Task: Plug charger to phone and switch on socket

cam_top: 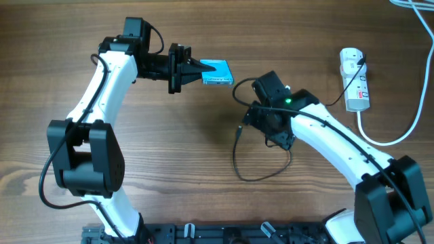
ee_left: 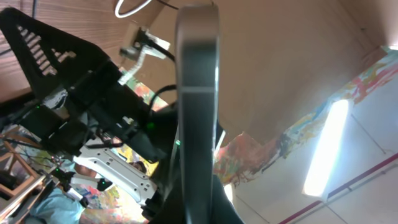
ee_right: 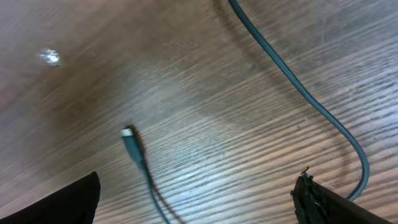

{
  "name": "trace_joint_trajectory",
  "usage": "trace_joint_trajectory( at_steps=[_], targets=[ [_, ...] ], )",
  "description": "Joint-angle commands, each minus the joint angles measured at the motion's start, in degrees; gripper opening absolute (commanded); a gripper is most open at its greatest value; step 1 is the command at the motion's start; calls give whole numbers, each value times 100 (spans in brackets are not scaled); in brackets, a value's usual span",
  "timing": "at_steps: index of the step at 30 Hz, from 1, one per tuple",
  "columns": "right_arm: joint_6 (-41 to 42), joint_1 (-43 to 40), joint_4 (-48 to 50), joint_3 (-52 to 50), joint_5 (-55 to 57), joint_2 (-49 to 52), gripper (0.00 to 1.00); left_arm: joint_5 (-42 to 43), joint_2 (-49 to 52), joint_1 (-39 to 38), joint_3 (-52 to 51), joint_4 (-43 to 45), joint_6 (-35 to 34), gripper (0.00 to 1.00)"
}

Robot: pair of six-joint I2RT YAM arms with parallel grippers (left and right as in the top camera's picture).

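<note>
So far, only the opening part of the job looks done. The left claw (cam_top: 201, 70) is pressed together on the phone (cam_top: 218, 72), pinching it by one end so its teal face shows from above near the top middle of the worktop (cam_top: 169, 156). In the left wrist view the phone appears edge-on as a grey strip with ceiling behind it, so it seems lifted and tilted rather than lying flat. The charger (cam_top: 254, 179) lies loose on the wood in a loop, and its connector tip (ee_right: 129, 134) rests bare on the worktop, well apart from the phone. The right claw (ee_right: 198, 180) hangs over that tip with its jaws spread wide and nothing between them, the tip lying nearer its left finger. Over at the right edge, the socket (cam_top: 355, 80) sits untouched, and a black plug (cam_top: 359, 63) appears already seated in it. Whether its switch is on cannot be read at this size. What is left, I judge, is grasping the tip, mating it with the phone's port, and pressing the switch.
</note>
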Motion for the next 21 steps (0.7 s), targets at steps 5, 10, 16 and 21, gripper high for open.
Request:
trace_joint_trajectory(
  at_steps=[5, 10, 16, 21],
  targets=[
    [83, 22, 774, -702, -243, 81, 100, 83, -188, -17, 9, 0, 68, 4],
    [68, 22, 815, -702, -234, 81, 100, 83, -188, -17, 9, -2, 68, 4],
    [63, 22, 837, -702, -219, 81, 100, 83, -188, -17, 9, 0, 68, 4],
    [66, 22, 837, -702, -199, 81, 100, 83, -188, -15, 9, 0, 63, 4]
  ],
)
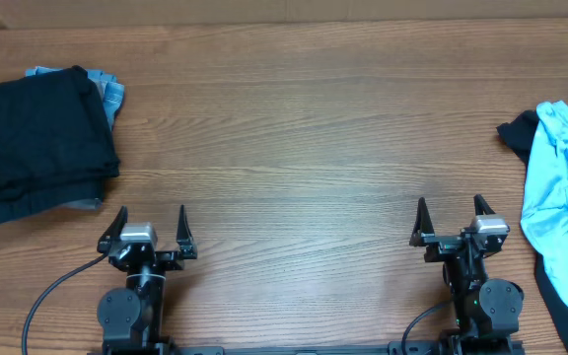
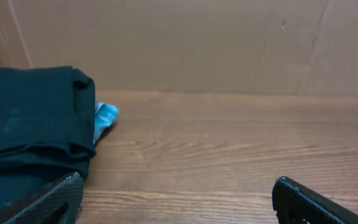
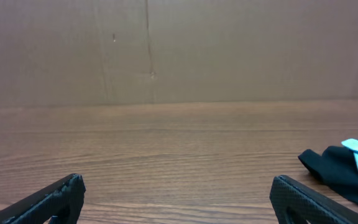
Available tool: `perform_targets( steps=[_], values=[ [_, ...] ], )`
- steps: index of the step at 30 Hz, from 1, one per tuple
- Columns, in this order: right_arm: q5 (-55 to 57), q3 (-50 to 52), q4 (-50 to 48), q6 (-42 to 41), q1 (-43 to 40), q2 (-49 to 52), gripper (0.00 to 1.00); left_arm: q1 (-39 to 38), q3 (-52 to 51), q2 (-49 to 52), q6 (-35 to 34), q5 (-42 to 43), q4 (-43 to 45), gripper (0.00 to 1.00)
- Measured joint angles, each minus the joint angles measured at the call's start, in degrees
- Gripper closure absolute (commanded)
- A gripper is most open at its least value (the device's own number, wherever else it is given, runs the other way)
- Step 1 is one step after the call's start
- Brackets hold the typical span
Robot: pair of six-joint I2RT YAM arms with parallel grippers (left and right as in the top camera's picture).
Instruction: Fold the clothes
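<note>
Black clothes show in two places. A large plain black garment (image 1: 37, 138) lies folded at the table's far left, also seen in the left wrist view (image 2: 30, 118). More black fabric (image 1: 516, 128) peeks from under a light blue shirt (image 1: 560, 187) at the far right, and its corner shows in the right wrist view (image 3: 331, 165). My left gripper (image 1: 152, 212) (image 2: 178, 180) is open over bare wood near the front edge, just right of the folded garment. My right gripper (image 1: 451, 204) (image 3: 177, 180) is open too, left of the shirt, holding nothing.
A blue garment (image 1: 111, 94) (image 2: 104, 115) sticks out from under the folded black one, with a grey edge (image 1: 87, 204) beneath. A brown cardboard wall (image 3: 179, 50) closes the far side of the wooden table (image 1: 294, 148). Black cables trail behind both arm bases.
</note>
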State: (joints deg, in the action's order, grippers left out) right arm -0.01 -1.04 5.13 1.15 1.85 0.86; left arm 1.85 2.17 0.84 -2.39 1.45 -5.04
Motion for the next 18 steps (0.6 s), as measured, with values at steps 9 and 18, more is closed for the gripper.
perform_targets(
  steps=[9,18],
  values=[
    [0.0,0.0,0.0,0.0,0.0,0.0,0.0,-1.0,-1.5,0.0,-0.2,0.0,0.4,0.0],
    [0.0,0.0,0.0,0.0,0.0,0.0,0.0,-1.0,-1.5,0.0,-0.2,0.0,0.4,0.0]
  ],
)
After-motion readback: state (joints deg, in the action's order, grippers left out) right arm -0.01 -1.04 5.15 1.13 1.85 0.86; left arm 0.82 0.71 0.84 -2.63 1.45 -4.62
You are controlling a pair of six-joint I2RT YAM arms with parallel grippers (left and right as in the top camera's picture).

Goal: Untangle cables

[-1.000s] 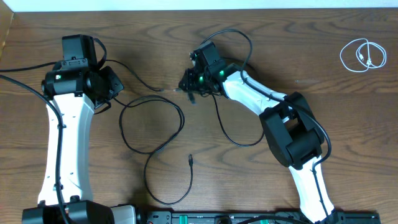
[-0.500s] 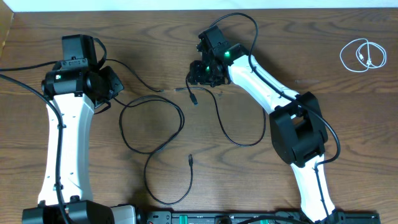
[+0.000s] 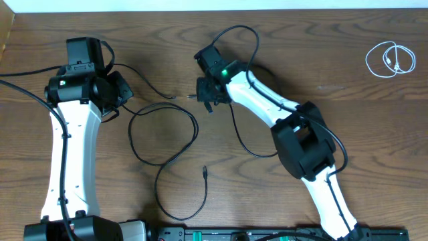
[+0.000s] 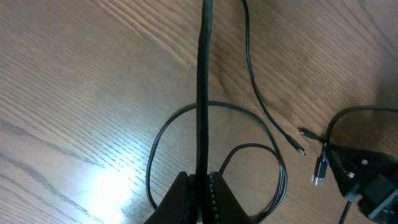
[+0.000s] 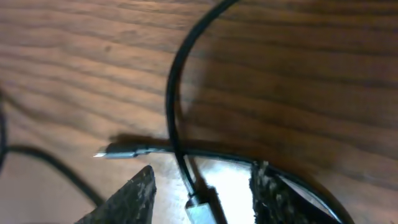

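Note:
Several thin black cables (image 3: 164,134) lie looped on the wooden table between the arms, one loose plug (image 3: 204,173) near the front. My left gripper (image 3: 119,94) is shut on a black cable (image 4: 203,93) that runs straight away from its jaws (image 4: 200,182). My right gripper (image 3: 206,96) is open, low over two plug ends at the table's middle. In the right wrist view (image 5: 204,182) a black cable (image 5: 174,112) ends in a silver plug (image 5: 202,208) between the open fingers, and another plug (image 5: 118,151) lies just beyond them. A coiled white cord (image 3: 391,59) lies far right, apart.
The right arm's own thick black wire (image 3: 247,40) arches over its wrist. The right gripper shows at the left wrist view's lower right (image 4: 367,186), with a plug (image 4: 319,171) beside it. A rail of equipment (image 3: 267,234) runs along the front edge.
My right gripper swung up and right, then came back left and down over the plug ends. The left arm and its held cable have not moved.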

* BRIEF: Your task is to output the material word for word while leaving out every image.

* SOLVED EXERCISE:
Task: Plug charger to phone and switch on socket

cam_top: 
ee_left: 
ee_right: 

{
  "name": "trace_joint_trajectory",
  "usage": "trace_joint_trajectory( at_steps=[_], targets=[ [_, ...] ], )",
  "description": "Joint-angle commands, each minus the joint angles measured at the motion's start, in degrees; gripper opening absolute (commanded); a gripper is most open at its greatest value; step 1 is the command at the motion's start; calls give whole numbers, each value times 100 (spans in brackets are not scaled); in brackets, a value's usual span",
  "timing": "at_steps: index of the step at 30 Hz, from 1, one per tuple",
  "columns": "right_arm: joint_6 (-41 to 42), joint_1 (-43 to 40), joint_4 (-48 to 50), joint_3 (-52 to 50), joint_5 (-55 to 57), joint_2 (-49 to 52), gripper (0.00 to 1.00); left_arm: joint_5 (-42 to 43), joint_2 (-49 to 52), joint_1 (-39 to 38), joint_3 (-52 to 51), joint_4 (-43 to 45), joint_6 (-35 to 34), gripper (0.00 to 1.00)"
}

Robot: pair of six-joint I2RT YAM arms with parallel grippers (left and right as in the top camera's picture).

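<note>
So far, only the opening part of the job looks done. The left claw (cam_top: 201, 70) is pressed together on the phone (cam_top: 218, 72), pinching it by one end so its teal face shows from above near the top middle of the worktop (cam_top: 169, 156). In the left wrist view the phone appears edge-on as a grey strip with ceiling behind it, so it seems lifted and tilted rather than lying flat. The charger (cam_top: 254, 179) lies loose on the wood in a loop, and its connector tip (ee_right: 129, 134) rests bare on the worktop, well apart from the phone. The right claw (ee_right: 198, 180) hangs over that tip with its jaws spread wide and nothing between them, the tip lying nearer its left finger. Over at the right edge, the socket (cam_top: 355, 80) sits untouched, and a black plug (cam_top: 359, 63) appears already seated in it. Whether its switch is on cannot be read at this size. What is left, I judge, is grasping the tip, mating it with the phone's port, and pressing the switch.
</note>
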Motion for the next 21 steps (0.7 s), targets at steps 5, 10, 16 and 21, gripper high for open.
Request:
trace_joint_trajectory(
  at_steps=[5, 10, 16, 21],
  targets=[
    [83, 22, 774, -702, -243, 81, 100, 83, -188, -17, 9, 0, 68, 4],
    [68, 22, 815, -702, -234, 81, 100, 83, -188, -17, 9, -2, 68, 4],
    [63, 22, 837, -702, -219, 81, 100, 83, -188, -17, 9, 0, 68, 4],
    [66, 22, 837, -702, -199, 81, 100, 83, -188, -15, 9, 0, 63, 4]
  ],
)
Available tool: `perform_targets( steps=[_], values=[ [_, ...] ], )`
- steps: index of the step at 30 Hz, from 1, one per tuple
- Columns, in this order: right_arm: q5 (-55 to 57), q3 (-50 to 52), q4 (-50 to 48), q6 (-42 to 41), q1 (-43 to 40), q2 (-49 to 52), gripper (0.00 to 1.00); left_arm: q1 (-39 to 38), q3 (-52 to 51), q2 (-49 to 52), q6 (-35 to 34), q5 (-42 to 43), q4 (-43 to 45), gripper (0.00 to 1.00)
- Measured joint angles, each minus the joint angles measured at the call's start, in degrees
- Gripper closure absolute (commanded)
- A gripper is most open at its least value (the device's own number, wherever else it is given, runs the other way)
- Step 1 is one step after the call's start
- Brackets hold the typical span
Robot: pair of six-joint I2RT YAM arms with parallel grippers (left and right as in the top camera's picture).
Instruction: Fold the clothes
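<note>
Black clothes show in two places. A large plain black garment (image 1: 37, 138) lies folded at the table's far left, also seen in the left wrist view (image 2: 30, 118). More black fabric (image 1: 516, 128) peeks from under a light blue shirt (image 1: 560, 187) at the far right, and its corner shows in the right wrist view (image 3: 331, 165). My left gripper (image 1: 152, 212) (image 2: 178, 180) is open over bare wood near the front edge, just right of the folded garment. My right gripper (image 1: 451, 204) (image 3: 177, 180) is open too, left of the shirt, holding nothing.
A blue garment (image 1: 111, 94) (image 2: 104, 115) sticks out from under the folded black one, with a grey edge (image 1: 87, 204) beneath. A brown cardboard wall (image 3: 179, 50) closes the far side of the wooden table (image 1: 294, 148). Black cables trail behind both arm bases.
</note>
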State: (joints deg, in the action's order, grippers left out) right arm -0.01 -1.04 5.13 1.15 1.85 0.86; left arm 1.85 2.17 0.84 -2.39 1.45 -5.04
Motion for the next 18 steps (0.6 s), as measured, with values at steps 9 and 18, more is closed for the gripper.
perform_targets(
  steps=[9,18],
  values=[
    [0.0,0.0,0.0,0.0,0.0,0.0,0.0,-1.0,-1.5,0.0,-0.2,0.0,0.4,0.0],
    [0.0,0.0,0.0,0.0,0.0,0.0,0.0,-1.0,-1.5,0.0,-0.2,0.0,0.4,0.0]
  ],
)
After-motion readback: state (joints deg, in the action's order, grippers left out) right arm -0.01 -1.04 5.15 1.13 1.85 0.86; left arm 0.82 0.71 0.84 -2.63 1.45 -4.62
You are controlling a pair of six-joint I2RT YAM arms with parallel grippers (left and right as in the top camera's picture).

Goal: Untangle cables

[-1.000s] 
[-0.500s] 
[+0.000s] 
[+0.000s] 
[+0.000s] 

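Note:
Several thin black cables (image 3: 164,134) lie looped on the wooden table between the arms, one loose plug (image 3: 204,173) near the front. My left gripper (image 3: 119,94) is shut on a black cable (image 4: 203,93) that runs straight away from its jaws (image 4: 200,182). My right gripper (image 3: 206,96) is open, low over two plug ends at the table's middle. In the right wrist view (image 5: 204,182) a black cable (image 5: 174,112) ends in a silver plug (image 5: 202,208) between the open fingers, and another plug (image 5: 118,151) lies just beyond them. A coiled white cord (image 3: 391,59) lies far right, apart.
The right arm's own thick black wire (image 3: 247,40) arches over its wrist. The right gripper shows at the left wrist view's lower right (image 4: 367,186), with a plug (image 4: 319,171) beside it. A rail of equipment (image 3: 267,234) runs along the front edge.
My right gripper swung up and right, then came back left and down over the plug ends. The left arm and its held cable have not moved.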

No further output is expected for this exercise.